A shortage of the anesthetic thiopental sodium threw the capital punishment system into disarray. States go to great lengths to establish protocols for killing that are deemed both reliable and sufficiently painless so as not to constitute “cruel” punishment for those that have been sentenced to die for crimes.
A lethal injection sequence of three separate drugs, beginning with thiopental sodium, has become the standard in most states, which is why the absence of the first drug threatened to derail the process. But why has this become the standard means of execution? After all, you have to strap down the condemned and get a needle into a vein before you can even begin administering the toxins.
If the goal is a reliable and painless death, you can save the trauma and pain associated with placing an IV, not to mention issues with stocking reliably potent drugs, through simple oxygen deprivation.

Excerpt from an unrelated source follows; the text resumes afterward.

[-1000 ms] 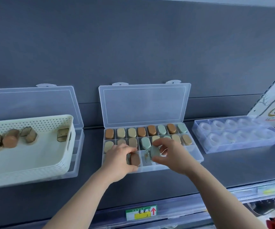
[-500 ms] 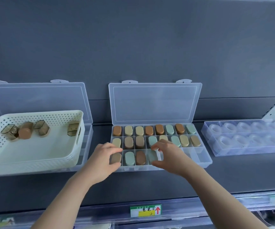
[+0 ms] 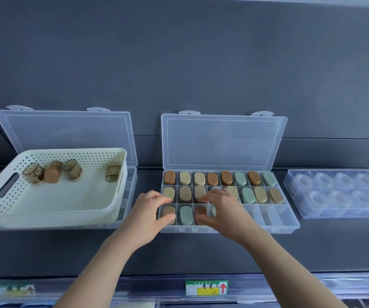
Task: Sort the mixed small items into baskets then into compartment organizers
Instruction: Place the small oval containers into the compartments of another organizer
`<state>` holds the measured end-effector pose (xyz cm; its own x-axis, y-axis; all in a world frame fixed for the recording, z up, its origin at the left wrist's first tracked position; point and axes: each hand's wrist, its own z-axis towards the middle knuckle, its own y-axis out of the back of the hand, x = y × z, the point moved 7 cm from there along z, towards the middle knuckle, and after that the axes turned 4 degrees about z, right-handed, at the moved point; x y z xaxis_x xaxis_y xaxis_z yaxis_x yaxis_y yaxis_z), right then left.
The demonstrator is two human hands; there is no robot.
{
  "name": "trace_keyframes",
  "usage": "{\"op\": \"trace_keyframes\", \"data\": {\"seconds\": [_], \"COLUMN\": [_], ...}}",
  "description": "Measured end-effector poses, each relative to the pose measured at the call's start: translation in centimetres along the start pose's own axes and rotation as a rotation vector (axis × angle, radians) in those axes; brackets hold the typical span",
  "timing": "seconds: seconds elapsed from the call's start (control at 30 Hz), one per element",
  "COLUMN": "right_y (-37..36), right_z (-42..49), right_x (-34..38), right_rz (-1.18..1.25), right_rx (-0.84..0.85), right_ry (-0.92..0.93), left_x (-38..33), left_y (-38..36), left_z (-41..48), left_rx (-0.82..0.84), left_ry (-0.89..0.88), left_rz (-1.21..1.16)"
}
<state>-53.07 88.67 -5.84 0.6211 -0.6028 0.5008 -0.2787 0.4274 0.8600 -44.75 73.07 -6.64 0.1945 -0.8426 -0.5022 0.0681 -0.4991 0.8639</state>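
Your left hand (image 3: 144, 215) pinches a brown piece (image 3: 168, 211) in the organizer's (image 3: 274, 227) front-left corner. Your right hand (image 3: 222, 210) curls over the front row; whether it grips anything is unclear. Eight pieces (image 3: 226, 177) fill the back row. Four items (image 3: 53, 174) lie along the basket's (image 3: 52, 210) back edge. The organizer's front-right compartments offer room.

Soft, even light, faint shadows; wide-angle lens bends the edges, and both hands look slightly blurred.

I see a dark grey shelf (image 3: 201, 252) carrying 3 clear boxes in a row. The left organizer (image 3: 68, 134) and the middle organizer (image 3: 272, 215) have their lids raised, and the right organizer (image 3: 339, 194) is closed. A price label (image 3: 206, 287) sits on the front edge.
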Motion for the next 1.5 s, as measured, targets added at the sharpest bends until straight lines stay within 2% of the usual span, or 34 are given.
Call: {"op": "trace_keyframes", "data": {"seconds": [0.17, 0.3, 0.47, 0.63, 0.8, 0.97, 1.03, 1.17, 1.33, 1.4, 1.5], "right_y": [1.5, 0.8, -1.8, -3.7, -4.4, -6.2, -7.9, -11.6, -14.4, -14.0, -11.1], "right_z": [2.4, 5.4, 9.6, 12.7, 14.3, 16.7, 17.8, 19.7, 19.9, 19.6, 18.6], "right_x": [3.8, 8.1, 12.6, 14.7, 15.9, 18.9, 20.8, 24.0, 25.6, 25.1, 23.5], "right_rz": [0.053, 0.191, 0.249, 0.25, 0.182, 0.146, 0.123, 0.125, 0.012, 0.07, 0.337], "right_rx": [-0.076, -0.051, 0.009, 0.013, 0.003, 0.021, 0.071, 0.206, 0.342, 0.328, 0.212], "right_ry": [0.062, 0.091, 0.083, 0.053, 0.039, 0.083, 0.108, 0.102, 0.103, 0.069, -0.059], "left_x": [0.4, 5.0, 13.0, 14.3, 15.3, 20.1, 22.2, 25.7, 26.7, 26.1, 24.7], "left_y": [6.6, 12.7, 14.3, 11.4, 12.1, 17.7, 19.5, 21.7, 21.3, 21.0, 20.2], "left_z": [-1.8, -1.6, 2.7, 6.7, 6.6, 1.8, -0.4, -2.9, -3.4, -3.2, -2.7], "left_rx": [-0.216, -0.323, -0.177, 0.017, 0.052, -0.071, -0.123, -0.27, -0.217, -0.211, -0.234], "left_ry": [-0.068, -0.007, 0.161, 0.025, 0.017, 0.091, 0.134, 0.22, 0.211, 0.193, 0.215], "left_rz": [-0.119, -0.126, 0.055, 0.152, 0.147, -0.142, -0.287, -0.406, -0.615, -0.651, -0.681]}}
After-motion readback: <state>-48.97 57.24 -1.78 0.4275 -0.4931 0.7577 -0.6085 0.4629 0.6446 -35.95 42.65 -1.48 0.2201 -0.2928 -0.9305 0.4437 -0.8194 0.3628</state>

One might think this is what is practiced in states that use “gas chambers” for execution. But apparently the only gas chamber executions ever performed by U.S. governments have used poison gas (some variant of cyanide) which, if not painful, at least tends to cause a somewhat spectacular death typically accompanied by violent convulsions.

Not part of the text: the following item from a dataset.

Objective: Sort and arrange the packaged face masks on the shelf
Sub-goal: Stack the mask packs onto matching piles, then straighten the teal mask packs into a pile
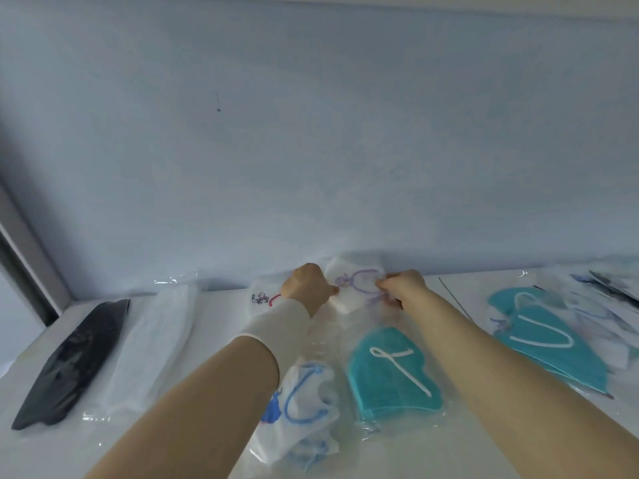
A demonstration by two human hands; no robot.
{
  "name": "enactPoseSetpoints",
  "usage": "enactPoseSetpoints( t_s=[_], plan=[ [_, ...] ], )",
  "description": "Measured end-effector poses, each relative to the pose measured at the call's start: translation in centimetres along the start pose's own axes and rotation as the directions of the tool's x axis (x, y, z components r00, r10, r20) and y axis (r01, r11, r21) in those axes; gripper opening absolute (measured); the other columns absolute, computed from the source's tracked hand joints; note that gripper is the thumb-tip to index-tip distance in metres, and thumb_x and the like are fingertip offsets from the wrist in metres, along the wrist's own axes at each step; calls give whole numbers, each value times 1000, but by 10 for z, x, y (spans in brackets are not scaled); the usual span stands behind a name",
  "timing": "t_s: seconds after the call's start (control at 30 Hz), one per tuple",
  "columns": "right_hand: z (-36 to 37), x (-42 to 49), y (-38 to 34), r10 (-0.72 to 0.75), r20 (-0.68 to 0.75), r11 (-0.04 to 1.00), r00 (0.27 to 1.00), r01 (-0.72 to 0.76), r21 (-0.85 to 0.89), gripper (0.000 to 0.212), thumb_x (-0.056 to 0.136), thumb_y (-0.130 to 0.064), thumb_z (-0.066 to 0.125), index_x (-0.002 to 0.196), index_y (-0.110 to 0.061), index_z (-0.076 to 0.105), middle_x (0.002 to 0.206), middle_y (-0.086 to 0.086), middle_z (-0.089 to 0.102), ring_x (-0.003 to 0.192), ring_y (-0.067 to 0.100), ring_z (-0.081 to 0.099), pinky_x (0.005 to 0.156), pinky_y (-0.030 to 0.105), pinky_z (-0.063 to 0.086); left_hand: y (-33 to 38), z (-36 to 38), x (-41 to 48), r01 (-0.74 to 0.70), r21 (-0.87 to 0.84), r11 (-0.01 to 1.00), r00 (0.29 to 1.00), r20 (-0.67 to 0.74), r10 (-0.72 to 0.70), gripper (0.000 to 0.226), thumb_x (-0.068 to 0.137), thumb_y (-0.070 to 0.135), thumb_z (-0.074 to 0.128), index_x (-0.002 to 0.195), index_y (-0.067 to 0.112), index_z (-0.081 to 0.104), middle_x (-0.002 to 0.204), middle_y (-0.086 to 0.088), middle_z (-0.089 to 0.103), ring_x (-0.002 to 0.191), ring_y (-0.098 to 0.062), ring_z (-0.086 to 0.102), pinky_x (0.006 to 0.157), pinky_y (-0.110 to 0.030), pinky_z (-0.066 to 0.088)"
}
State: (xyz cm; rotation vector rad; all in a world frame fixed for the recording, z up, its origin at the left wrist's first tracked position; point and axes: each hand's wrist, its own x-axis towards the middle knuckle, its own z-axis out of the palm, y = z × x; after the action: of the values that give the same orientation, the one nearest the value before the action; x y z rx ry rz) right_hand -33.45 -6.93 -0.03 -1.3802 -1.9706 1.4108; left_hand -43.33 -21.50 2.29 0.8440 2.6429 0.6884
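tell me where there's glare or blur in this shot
Head view: soft bluish light, faint shadows; glare glints on the white mask pack wrapper at left; teal mask pack reads sharp; far-right packs smear into blur; wide-angle lens bends the shelf edges.

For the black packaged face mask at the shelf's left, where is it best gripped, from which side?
Probably the near end of the black packaged face mask, from the front: it lies flat, that end nearest, and a white packaged mask crowds its right edge.
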Motion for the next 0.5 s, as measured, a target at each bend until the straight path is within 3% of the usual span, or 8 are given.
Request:
enactPoseSetpoints(
  t_s=[0.1, 0.2, 0.3, 0.4, 0.5],
  plan=[
    [3, 5, 5, 30, -3, 995, 1000, -30, -94, 37, 78, -17, 70, 108, 3, 64, 88, 14, 62, 71, 22, 55, 57, 24, 42, 2, -1, 1, -25, 73, 997, 1000, -7, 26, 36, 85, 37, 65, 102, 5, 63, 112, -13, 63, 105, -31, 58, 76, -32, 43],
    [9, 5, 8, 8, -10, 969, 1000, -11, -245, 46, 81, -27, 69, 116, 1, 60, 115, 17, 64, 98, 27, 62, 76, 28, 46, 3, -4, -2, -80, 87, 993, 994, -61, 85, 34, 88, 35, 61, 115, 13, 62, 123, -6, 59, 114, -26, 54, 82, -30, 41],
    [10, -2, 6, -61, -5, 949, 998, 56, -311, 48, 86, -32, 63, 121, 0, 57, 126, 15, 59, 113, 30, 57, 87, 28, 44, 9, -7, -7, -160, 91, 983, 981, -92, 168, 32, 92, 30, 56, 122, 21, 57, 127, 2, 58, 119, -19, 51, 92, -30, 41],
    [-6, -12, 2, -144, 28, 918, 989, 144, -368, 47, 89, -40, 56, 118, -3, 59, 124, 12, 60, 114, 29, 55, 87, 27, 41, 22, -7, -19, -230, 117, 966, 967, -87, 241, 27, 94, 29, 52, 120, 23, 58, 122, 4, 60, 115, -17, 53, 91, -29, 43],
    [-53, -27, 8, -292, 20, 882, 956, 278, -380, 27, 89, -37, 56, 100, -12, 60, 98, 0, 60, 103, 22, 55, 79, 25, 37, 50, 3, -40, -312, 141, 940, 945, -55, 322, 26, 94, 30, 52, 118, 24, 59, 121, 5, 60, 112, -16, 55, 92, -29, 43]
  ],
)
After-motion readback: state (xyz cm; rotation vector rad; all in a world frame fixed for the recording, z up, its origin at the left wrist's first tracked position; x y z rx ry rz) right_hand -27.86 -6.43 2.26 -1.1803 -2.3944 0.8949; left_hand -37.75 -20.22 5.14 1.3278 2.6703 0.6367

Nothing could be more painless or less traumatic than death by oxygen deprivation (hypoxia). Anyone who has gone for a ride in a hypobaric chamber without an oxygen mask (as many military pilots have to do) knows that severe oxygen deprivation results in painless and almost instant unconsciousness. Left in a sufficiently low-oxygen atmosphere a person will be dead within ten calm minutes. And if the ear-popping associated with a low-pressure chamber is too discomfiting a low-oxygen atmosphere can instead be produced by scrubbing oxygen from a room and replacing it with physiologically inert gases like nitrogen. Unlike other means of execution, the failure of a hypoxic chamber cannot cause suffering: If oxygen levels can’t be brought down low enough or fast enough the worst that happens is that the subject feels light-headed instead of unconscious. (In fact, hypoxia is notoriously lethal because its symptoms are so hard to recognize; pilots are put through hypoxia to try to train them to recognize the symptoms and put on oxygen masks before they are incapacitated.) And unlike poison gas chambers a hypoxic chamber poses no risks to bystanders or executioners.
So why isn’t hypoxia the preferred means of execution?